For the error rates observed in our experiments, performance was close to the best possible for snoop cache sizes over 12 KBytes per connection, corresponding to the effective window size. Given current technology trends and the inexpensiveness of memory, we do not expect base station memory to be a practical limitation to schemes like the Snoop protocol, especially considering the performance benefits obtained. A nice property of the soft state in the Snoop protocol is that the performance degradation is linear in the amount of memory used.
Higher priority local retransmissions also allow us to avoid unnecessary local timeouts in the following way. When a retransmission is scheduled, the snoop agent precisely knows what the last in-sequence transmission was. Hence, it knows what the next expected new ACK should be, assuming no further losses occur. Now, if the next new ACK is smaller than the next expected one, a retransmission occurs without a timeout. This helps in recovering from multiple losses in a single window without a timeout.
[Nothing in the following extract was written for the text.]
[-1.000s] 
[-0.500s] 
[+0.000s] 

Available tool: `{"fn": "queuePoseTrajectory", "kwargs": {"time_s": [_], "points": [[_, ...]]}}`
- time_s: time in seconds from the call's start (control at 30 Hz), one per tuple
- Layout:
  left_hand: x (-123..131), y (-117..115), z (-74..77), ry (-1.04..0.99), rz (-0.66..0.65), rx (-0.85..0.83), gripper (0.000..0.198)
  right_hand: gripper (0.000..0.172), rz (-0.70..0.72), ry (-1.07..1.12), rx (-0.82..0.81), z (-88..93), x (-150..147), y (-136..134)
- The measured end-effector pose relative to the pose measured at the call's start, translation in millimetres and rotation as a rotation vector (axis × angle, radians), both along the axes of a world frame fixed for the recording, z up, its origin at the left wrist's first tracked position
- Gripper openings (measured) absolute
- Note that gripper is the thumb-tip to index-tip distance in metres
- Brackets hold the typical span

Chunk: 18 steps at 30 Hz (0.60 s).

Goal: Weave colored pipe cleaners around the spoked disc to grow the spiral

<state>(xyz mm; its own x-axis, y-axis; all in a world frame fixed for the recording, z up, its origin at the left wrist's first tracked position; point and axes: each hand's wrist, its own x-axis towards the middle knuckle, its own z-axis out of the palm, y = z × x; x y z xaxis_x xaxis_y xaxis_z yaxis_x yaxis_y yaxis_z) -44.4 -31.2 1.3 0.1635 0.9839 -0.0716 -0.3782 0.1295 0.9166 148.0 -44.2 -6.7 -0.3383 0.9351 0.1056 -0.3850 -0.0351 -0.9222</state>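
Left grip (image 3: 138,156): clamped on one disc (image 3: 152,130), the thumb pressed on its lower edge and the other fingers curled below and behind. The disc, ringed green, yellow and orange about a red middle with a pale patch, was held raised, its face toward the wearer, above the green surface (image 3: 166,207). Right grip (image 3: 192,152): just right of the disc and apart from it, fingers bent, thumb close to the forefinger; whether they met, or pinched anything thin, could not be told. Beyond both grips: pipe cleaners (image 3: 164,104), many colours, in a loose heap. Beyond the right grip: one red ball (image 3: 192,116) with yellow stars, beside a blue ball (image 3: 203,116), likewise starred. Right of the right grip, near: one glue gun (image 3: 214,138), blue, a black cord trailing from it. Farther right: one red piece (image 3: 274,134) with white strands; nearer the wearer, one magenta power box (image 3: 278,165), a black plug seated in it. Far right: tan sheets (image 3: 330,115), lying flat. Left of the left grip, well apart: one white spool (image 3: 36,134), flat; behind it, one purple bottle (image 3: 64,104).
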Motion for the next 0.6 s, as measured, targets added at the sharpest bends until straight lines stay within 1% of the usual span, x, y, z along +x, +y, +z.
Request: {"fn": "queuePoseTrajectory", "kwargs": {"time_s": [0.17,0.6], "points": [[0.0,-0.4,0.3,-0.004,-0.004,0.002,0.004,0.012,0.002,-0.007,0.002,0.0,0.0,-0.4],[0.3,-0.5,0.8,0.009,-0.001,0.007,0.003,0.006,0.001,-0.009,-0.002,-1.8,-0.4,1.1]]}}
In this paper, we presented a novel protocol based on Explicit Loss Notification (ELN) to improve transport performance when the mobile host is the TCP sender, a situation that is becoming increasingly common . Then, we obtained experimental packet traces of wireless errors from a production wireless network and derived an empirical model of channel errors based on this data. We used this to evaluate the performance of TCP Reno, TCP SACK and the Snoop protocol for Web workloads to mobile hosts. We discussed the scaling behavior of the Snoop protocol and reflected on some general lessons we have learned over the past two years about efficient protocol design for reliable wireless transport based on real-world deployments of the Snoop protocol.
We are grateful to Darrell Long, Patrick Mantey and Eric Rosen of U.C. Santa Cruz for continuous access to their WaveLAN-based Reinas wireless network. They were also very tolerant users of the Snoop protocol and suffered through crashes and downtimes during the early stages of deployment. We cannot thank them enough for their generous support that led to the Snoop implementation and deployment becoming extremely robust and tuned to perform well. We hope that our solutions continue to serve them well in the future.
This work was supported by DARPA contract DAAB07-95-C-D154, a Segasoft research grant from the Okawa Foundation, the California MICRO program, Metricom Inc., Hybrid Networks Inc., and Hughes Aircraft Corp.